PROBLEM STATEMENT –
Output the records precisely as they stand. Pictures are to be skipped.

Collection entries –
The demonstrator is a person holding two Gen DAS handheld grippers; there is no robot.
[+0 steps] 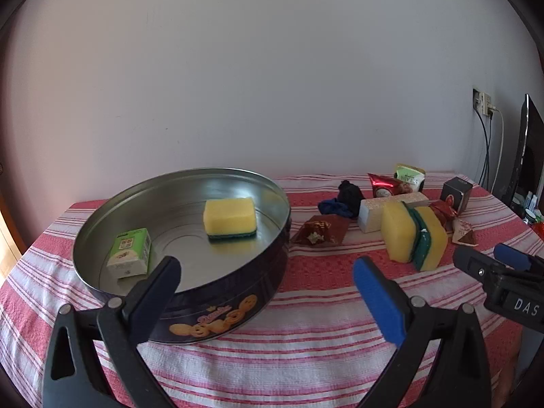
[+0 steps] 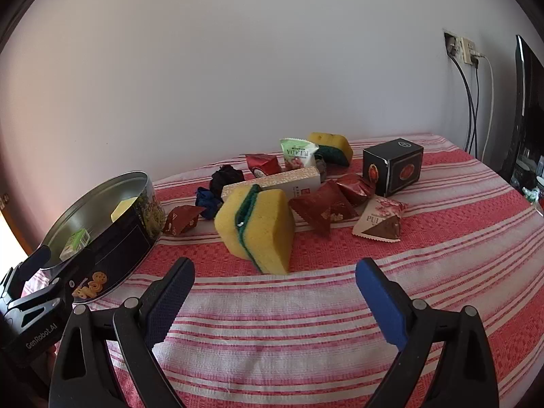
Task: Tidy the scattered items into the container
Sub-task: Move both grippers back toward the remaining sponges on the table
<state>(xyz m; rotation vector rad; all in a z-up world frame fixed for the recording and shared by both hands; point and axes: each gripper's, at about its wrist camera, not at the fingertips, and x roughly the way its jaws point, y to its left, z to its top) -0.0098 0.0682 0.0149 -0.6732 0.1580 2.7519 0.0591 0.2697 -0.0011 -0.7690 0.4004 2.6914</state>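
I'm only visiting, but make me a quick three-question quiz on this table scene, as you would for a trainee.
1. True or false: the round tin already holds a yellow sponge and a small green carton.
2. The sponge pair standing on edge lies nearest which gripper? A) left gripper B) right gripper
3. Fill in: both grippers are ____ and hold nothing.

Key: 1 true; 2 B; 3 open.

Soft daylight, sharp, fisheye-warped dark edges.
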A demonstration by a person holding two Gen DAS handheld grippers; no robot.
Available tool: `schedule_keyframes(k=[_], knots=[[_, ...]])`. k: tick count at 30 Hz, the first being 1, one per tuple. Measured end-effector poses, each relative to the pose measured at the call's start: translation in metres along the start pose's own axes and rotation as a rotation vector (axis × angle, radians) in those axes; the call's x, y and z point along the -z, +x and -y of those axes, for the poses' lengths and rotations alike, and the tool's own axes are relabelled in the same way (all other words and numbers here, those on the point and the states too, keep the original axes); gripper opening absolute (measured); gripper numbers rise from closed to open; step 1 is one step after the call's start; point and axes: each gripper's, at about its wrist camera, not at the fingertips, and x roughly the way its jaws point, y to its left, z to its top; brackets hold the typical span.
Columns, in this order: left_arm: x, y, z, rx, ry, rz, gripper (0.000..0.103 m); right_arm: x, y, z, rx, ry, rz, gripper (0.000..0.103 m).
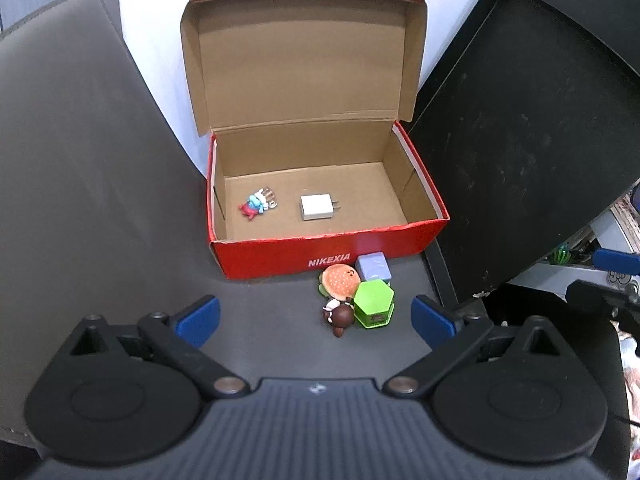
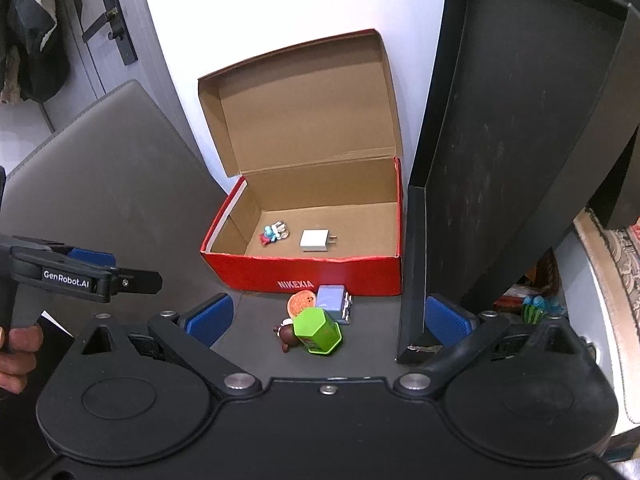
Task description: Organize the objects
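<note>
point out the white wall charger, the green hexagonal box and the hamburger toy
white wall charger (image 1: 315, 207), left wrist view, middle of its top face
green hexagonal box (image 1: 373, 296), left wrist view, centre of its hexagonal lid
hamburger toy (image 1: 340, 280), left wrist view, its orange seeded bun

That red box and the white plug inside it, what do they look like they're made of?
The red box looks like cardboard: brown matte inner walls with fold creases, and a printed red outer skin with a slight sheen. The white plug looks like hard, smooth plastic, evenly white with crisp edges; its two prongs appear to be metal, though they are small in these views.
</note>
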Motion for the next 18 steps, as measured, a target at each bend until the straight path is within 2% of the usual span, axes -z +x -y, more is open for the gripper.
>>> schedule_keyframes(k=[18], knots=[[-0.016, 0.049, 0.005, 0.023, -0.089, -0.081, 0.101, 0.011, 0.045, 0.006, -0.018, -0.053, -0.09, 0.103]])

SOLUTION –
The demonstrator is a person holding two Gen DAS handheld grippers; there is no robot.
[+0 steps] 
[+0 steps] 
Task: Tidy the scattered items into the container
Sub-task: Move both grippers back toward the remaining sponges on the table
<state>(xyz m; rotation vector rad; all in a z-up world frame fixed for the recording and shared by both hands; point and axes: each gripper's, at about its wrist camera, not at the fingertips, and x roughly the way its jaws point, y to its left, z to its top) -0.0098 0.0682 0.0149 -0.6732 0.1580 2.7519 0.0591 0.2697 -0.0011 -0.7690 0.4004 2.6914</state>
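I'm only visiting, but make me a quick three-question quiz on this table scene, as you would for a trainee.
1. True or false: the round tin already holds a yellow sponge and a small green carton.
2. The sponge pair standing on edge lies nearest which gripper? A) left gripper B) right gripper
3. Fill in: both grippers are ____ and hold nothing.

Key: 1 true; 2 B; 3 open.

Soft daylight, sharp, fisheye-warped dark edges.
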A demonstration by a person holding two Gen DAS handheld grippers; no robot.
Available tool: `schedule_keyframes(k=[_], knots=[[_, ...]])`. k: tick count at 30 Hz, the first being 1, one per tuple. Measured end-effector poses, each relative to the pose measured at the call's start: translation in metres along the start pose's own axes and rotation as a rotation vector (axis × angle, radians) in those axes; the call's x, y and z point along the -z, +x and -y of those axes, for the poses' lengths and rotations alike, and the tool's own axes are relabelled in the same way (all other words and numbers here, those on the point and the states too, keep the original axes); gripper opening absolute (measured); gripper numbers rise from closed to open; step 1 is one step after the call's start; point and axes: each gripper's, at about its wrist camera, not at the fingertips, and x roughly the way its jaws point, y to its left, z to its top; brackets hold the typical span.
Columns, in this order: left_arm: x, y, z, rx, ry, rz, gripper (0.000..0.103 m); right_arm: x, y, z, rx, ry, rz, gripper (0.000..0.103 m).
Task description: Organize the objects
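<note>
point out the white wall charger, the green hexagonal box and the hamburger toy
white wall charger (image 1: 315, 207), left wrist view, middle of its top face
green hexagonal box (image 1: 373, 296), left wrist view, centre of its hexagonal lid
hamburger toy (image 1: 340, 280), left wrist view, its orange seeded bun

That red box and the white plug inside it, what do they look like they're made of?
The red box looks like cardboard: brown matte inner walls with fold creases, and a printed red outer skin with a slight sheen. The white plug looks like hard, smooth plastic, evenly white with crisp edges; its two prongs appear to be metal, though they are small in these views.
</note>
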Motion for the next 18 steps, as measured, a target at each bend until the straight path is within 2% of the usual span, axes -z +x -y, more is open for the gripper.
>>> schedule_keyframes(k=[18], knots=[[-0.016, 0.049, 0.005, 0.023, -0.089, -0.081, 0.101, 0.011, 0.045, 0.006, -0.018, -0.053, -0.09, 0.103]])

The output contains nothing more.